WHAT IS EXPECTED -> Leave the pictures out and return every line below exactly.
○ ○ ○ ○ ○ ○ ○
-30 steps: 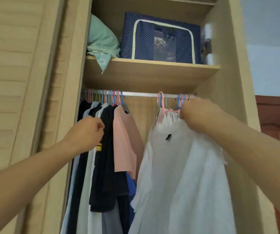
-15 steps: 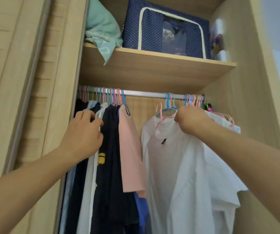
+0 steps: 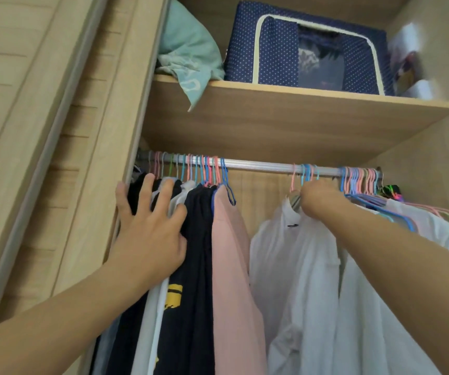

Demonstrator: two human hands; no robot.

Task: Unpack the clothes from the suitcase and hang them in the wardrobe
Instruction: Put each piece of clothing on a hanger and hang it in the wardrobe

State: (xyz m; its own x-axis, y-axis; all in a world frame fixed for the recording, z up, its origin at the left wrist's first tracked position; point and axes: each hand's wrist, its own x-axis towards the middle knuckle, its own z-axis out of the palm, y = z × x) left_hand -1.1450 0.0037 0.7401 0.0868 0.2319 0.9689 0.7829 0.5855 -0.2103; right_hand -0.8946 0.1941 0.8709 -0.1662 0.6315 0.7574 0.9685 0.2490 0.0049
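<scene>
A silver rail (image 3: 258, 166) runs across the open wardrobe under a wooden shelf (image 3: 285, 120). On its left hang dark, white and pink garments (image 3: 228, 261) on coloured hangers. My left hand (image 3: 150, 231) presses with spread fingers against these garments near the wardrobe's left wall. A white shirt (image 3: 296, 269) hangs in the middle on a hanger hooked over the rail. My right hand (image 3: 318, 198) grips that hanger at the shirt's collar. The suitcase is out of view.
Several empty pink and blue hangers (image 3: 358, 180) crowd the rail's right end, with more white clothes (image 3: 434, 231) below them. On the shelf sit a dotted navy storage box (image 3: 280, 47) and a teal cloth (image 3: 188, 58). A slatted sliding door (image 3: 28, 131) stands left.
The view has moved closer to the rail. My left hand opened from a loose fist and spread flat on the left garments. The white shirt's hanger now hangs on the rail.
</scene>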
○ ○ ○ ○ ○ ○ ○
EXERCISE RESPONSE ->
-30 steps: 
-15 steps: 
+0 steps: 

Demonstrator: two human hands; no robot.

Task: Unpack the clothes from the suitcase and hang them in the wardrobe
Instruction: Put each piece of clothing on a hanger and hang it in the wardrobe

State: (xyz m; its own x-axis, y-axis; all in a world frame fixed for the recording, z up, its origin at the left wrist's first tracked position; point and axes: each hand's wrist, its own x-axis towards the middle knuckle, its own z-axis out of the palm, y = z × x) left_hand -1.1450 0.0037 0.7401 0.0868 0.2319 0.9689 0.7829 0.5855 -0.2103; right_hand -0.8946 0.1941 0.8709 -0.1662 0.6315 0.7574 0.9685 0.2490 0.0049
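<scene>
A silver rail (image 3: 258, 166) runs across the open wardrobe under a wooden shelf (image 3: 285, 120). On its left hang dark, white and pink garments (image 3: 228, 261) on coloured hangers. My left hand (image 3: 150, 231) presses with spread fingers against these garments near the wardrobe's left wall. A white shirt (image 3: 296, 269) hangs in the middle on a hanger hooked over the rail. My right hand (image 3: 318, 198) grips that hanger at the shirt's collar. The suitcase is out of view.
Several empty pink and blue hangers (image 3: 358, 180) crowd the rail's right end, with more white clothes (image 3: 434, 231) below them. On the shelf sit a dotted navy storage box (image 3: 280, 47) and a teal cloth (image 3: 188, 58). A slatted sliding door (image 3: 28, 131) stands left.
The view has moved closer to the rail. My left hand opened from a loose fist and spread flat on the left garments. The white shirt's hanger now hangs on the rail.
</scene>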

That concludes the output for this exercise.